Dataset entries
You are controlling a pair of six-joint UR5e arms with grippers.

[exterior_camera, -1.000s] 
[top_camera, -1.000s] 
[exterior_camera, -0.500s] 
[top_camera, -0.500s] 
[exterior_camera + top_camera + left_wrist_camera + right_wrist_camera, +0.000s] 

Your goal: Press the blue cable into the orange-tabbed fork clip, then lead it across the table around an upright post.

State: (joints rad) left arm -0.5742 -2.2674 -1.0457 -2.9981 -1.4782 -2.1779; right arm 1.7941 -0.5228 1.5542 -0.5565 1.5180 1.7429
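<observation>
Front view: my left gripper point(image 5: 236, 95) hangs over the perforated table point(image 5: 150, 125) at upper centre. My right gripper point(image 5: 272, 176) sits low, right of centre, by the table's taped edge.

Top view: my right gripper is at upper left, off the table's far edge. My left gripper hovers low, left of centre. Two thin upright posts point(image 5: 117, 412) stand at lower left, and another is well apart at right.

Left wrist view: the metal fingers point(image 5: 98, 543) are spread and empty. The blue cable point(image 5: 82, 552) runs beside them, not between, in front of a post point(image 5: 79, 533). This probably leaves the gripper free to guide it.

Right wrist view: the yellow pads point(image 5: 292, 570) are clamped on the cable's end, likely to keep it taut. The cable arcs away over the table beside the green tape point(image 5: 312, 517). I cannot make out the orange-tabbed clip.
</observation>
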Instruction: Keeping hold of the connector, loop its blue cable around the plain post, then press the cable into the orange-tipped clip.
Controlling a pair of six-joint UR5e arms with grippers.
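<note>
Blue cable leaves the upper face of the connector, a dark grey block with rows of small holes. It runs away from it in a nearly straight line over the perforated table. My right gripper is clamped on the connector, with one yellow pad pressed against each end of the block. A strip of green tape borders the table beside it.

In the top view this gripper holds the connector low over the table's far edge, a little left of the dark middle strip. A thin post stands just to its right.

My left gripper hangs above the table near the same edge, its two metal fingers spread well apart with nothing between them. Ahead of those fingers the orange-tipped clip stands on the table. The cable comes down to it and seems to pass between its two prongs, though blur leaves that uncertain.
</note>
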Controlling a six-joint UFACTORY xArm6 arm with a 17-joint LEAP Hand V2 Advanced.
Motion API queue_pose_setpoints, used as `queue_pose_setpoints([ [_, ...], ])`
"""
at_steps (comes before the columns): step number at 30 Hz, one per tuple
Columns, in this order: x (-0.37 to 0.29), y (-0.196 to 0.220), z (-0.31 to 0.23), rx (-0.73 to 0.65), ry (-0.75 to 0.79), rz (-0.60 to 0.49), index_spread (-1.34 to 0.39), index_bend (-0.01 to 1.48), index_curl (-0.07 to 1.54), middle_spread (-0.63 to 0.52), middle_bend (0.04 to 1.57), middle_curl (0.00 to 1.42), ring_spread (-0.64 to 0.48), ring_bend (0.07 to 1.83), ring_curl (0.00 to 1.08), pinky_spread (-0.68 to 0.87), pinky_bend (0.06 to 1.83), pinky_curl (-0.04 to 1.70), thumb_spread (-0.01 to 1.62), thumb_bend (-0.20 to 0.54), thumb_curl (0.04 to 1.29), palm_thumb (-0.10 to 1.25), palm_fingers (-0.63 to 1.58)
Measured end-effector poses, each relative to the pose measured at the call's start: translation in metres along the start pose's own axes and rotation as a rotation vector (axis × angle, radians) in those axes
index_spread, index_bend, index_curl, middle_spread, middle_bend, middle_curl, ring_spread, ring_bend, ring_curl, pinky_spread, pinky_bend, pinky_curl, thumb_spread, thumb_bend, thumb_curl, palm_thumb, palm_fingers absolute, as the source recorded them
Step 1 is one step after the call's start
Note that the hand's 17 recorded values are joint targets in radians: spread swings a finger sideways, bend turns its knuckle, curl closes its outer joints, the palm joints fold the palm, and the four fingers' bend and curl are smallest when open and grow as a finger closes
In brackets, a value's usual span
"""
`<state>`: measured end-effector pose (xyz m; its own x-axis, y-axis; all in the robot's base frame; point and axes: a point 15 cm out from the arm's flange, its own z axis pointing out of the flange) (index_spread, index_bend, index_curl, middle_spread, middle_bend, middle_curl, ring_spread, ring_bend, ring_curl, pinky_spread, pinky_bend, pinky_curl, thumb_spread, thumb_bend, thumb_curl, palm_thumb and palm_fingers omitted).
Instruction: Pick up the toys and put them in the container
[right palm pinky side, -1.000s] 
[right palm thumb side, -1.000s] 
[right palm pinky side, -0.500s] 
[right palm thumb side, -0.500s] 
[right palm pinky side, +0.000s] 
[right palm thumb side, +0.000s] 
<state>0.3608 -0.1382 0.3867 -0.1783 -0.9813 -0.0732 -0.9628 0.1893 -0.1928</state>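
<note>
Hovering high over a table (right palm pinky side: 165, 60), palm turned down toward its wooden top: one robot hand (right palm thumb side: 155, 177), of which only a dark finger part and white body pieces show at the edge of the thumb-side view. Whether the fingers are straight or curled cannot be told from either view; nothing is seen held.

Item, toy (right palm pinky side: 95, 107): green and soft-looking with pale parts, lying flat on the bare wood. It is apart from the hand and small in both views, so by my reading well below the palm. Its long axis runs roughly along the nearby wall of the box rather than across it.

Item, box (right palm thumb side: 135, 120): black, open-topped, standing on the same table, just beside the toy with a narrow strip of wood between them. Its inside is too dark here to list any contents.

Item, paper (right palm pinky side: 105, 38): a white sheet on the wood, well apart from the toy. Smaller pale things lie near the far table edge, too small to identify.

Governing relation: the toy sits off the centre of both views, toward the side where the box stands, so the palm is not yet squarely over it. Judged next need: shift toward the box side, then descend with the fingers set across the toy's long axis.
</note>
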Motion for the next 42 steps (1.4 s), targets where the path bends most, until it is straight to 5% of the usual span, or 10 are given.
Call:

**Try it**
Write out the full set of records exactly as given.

**Your response**
You are controlling a pair of six-joint UR5e arms with grippers.

[exterior_camera, -1.000s] 
[top_camera, -1.000s] 
[exterior_camera, -0.500s] 
[top_camera, -0.500s] 
[exterior_camera + top_camera + left_wrist_camera + right_wrist_camera, +0.000s] 

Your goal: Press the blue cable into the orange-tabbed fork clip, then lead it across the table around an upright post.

State: (joints rad) left arm -0.5742 -2.2674 -1.0457 -2.9981 -1.4782 -2.1779; right arm 1.7941 -0.5228 1.5542 -0.5565 1.5180 1.7429
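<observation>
Front view: my left gripper point(image 5: 236, 95) hangs over the perforated table point(image 5: 150, 125) at upper centre. My right gripper point(image 5: 272, 176) sits low, right of centre, by the table's taped edge.

Top view: my right gripper is at upper left, off the table's far edge. My left gripper hovers low, left of centre. Two thin upright posts point(image 5: 117, 412) stand at lower left, and another is well apart at right.

Left wrist view: the metal fingers point(image 5: 98, 543) are spread and empty. The blue cable point(image 5: 82, 552) runs beside them, not between, in front of a post point(image 5: 79, 533). This probably leaves the gripper free to guide it.

Right wrist view: the yellow pads point(image 5: 292, 570) are clamped on the cable's end, likely to keep it taut. The cable arcs away over the table beside the green tape point(image 5: 312, 517). I cannot make out the orange-tabbed clip.
</observation>
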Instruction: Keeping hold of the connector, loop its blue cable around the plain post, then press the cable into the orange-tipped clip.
Controlling a pair of six-joint UR5e arms with grippers.
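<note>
Blue cable leaves the upper face of the connector, a dark grey block with rows of small holes. It runs away from it in a nearly straight line over the perforated table. My right gripper is clamped on the connector, with one yellow pad pressed against each end of the block. A strip of green tape borders the table beside it.

In the top view this gripper holds the connector low over the table's far edge, a little left of the dark middle strip. A thin post stands just to its right.

My left gripper hangs above the table near the same edge, its two metal fingers spread well apart with nothing between them. Ahead of those fingers the orange-tipped clip stands on the table. The cable comes down to it and seems to pass between its two prongs, though blur leaves that uncertain.
</note>
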Controlling a six-joint UFACTORY xArm6 arm with a 17-joint LEAP Hand V2 Advanced.
Motion API queue_pose_setpoints, used as `queue_pose_setpoints([ [_, ...], ])`
"""
at_steps (comes before the columns): step number at 30 Hz, one per tuple
Columns, in this order: x (-0.37 to 0.29), y (-0.196 to 0.220), z (-0.31 to 0.23), rx (-0.73 to 0.65), ry (-0.75 to 0.79), rz (-0.60 to 0.49), index_spread (-1.34 to 0.39), index_bend (-0.01 to 1.48), index_curl (-0.07 to 1.54), middle_spread (-0.63 to 0.52), middle_bend (0.04 to 1.57), middle_curl (0.00 to 1.42), ring_spread (-0.64 to 0.48), ring_bend (0.07 to 1.83), ring_curl (0.00 to 1.08), pinky_spread (-0.68 to 0.87), pinky_bend (0.06 to 1.83), pinky_curl (-0.04 to 1.70), thumb_spread (-0.01 to 1.62), thumb_bend (-0.20 to 0.54), thumb_curl (0.04 to 1.29), palm_thumb (-0.10 to 1.25), palm_fingers (-0.63 to 1.58)
Measured end-effector poses, each relative to the pose measured at the call's start: translation in metres along the start pose's own axes and rotation as a rotation vector (axis × angle, radians) in those axes
index_spread, index_bend, index_curl, middle_spread, middle_bend, middle_curl, ring_spread, ring_bend, ring_curl, pinky_spread, pinky_bend, pinky_curl, thumb_spread, thumb_bend, thumb_curl, palm_thumb, palm_fingers absolute, as the source recorded them
Step 1 is one step after the call's start
Note that the hand's 17 recorded values are joint targets in radians: spread swings a finger sideways, bend turns its knuckle, curl closes its outer joints, the palm joints fold the palm, and the four fingers' bend and curl are smallest when open and grow as a finger closes
In brackets, a value's usual span
"""
`<state>`: measured end-effector pose (xyz m; its own x-axis, y-axis; all in the robot's base frame; point and axes: a point 15 cm out from the arm's flange, its own z axis pointing out of the flange) (index_spread, index_bend, index_curl, middle_spread, middle_bend, middle_curl, ring_spread, ring_bend, ring_curl, pinky_spread, pinky_bend, pinky_curl, thumb_spread, thumb_bend, thumb_curl, palm_thumb and palm_fingers omitted).
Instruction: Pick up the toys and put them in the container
[right palm pinky side, -1.000s] 
[right palm thumb side, -1.000s] 
[right palm pinky side, -0.500s] 
[right palm thumb side, -0.500s] 
[right palm pinky side, +0.000s] 
[right palm thumb side, +0.000s] 
<state>0.3608 -0.1382 0.3867 -0.1783 -0.9813 -0.0732 -0.9628 0.1893 -0.1928</state>
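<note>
Hovering high over a table (right palm pinky side: 165, 60), palm turned down toward its wooden top: one robot hand (right palm thumb side: 155, 177), of which only a dark finger part and white body pieces show at the edge of the thumb-side view. Whether the fingers are straight or curled cannot be told from either view; nothing is seen held.

Item, toy (right palm pinky side: 95, 107): green and soft-looking with pale parts, lying flat on the bare wood. It is apart from the hand and small in both views, so by my reading well below the palm. Its long axis runs roughly along the nearby wall of the box rather than across it.

Item, box (right palm thumb side: 135, 120): black, open-topped, standing on the same table, just beside the toy with a narrow strip of wood between them. Its inside is too dark here to list any contents.

Item, paper (right palm pinky side: 105, 38): a white sheet on the wood, well apart from the toy. Smaller pale things lie near the far table edge, too small to identify.

Governing relation: the toy sits off the centre of both views, toward the side where the box stands, so the palm is not yet squarely over it. Judged next need: shift toward the box side, then descend with the fingers set across the toy's long axis.
</note>
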Motion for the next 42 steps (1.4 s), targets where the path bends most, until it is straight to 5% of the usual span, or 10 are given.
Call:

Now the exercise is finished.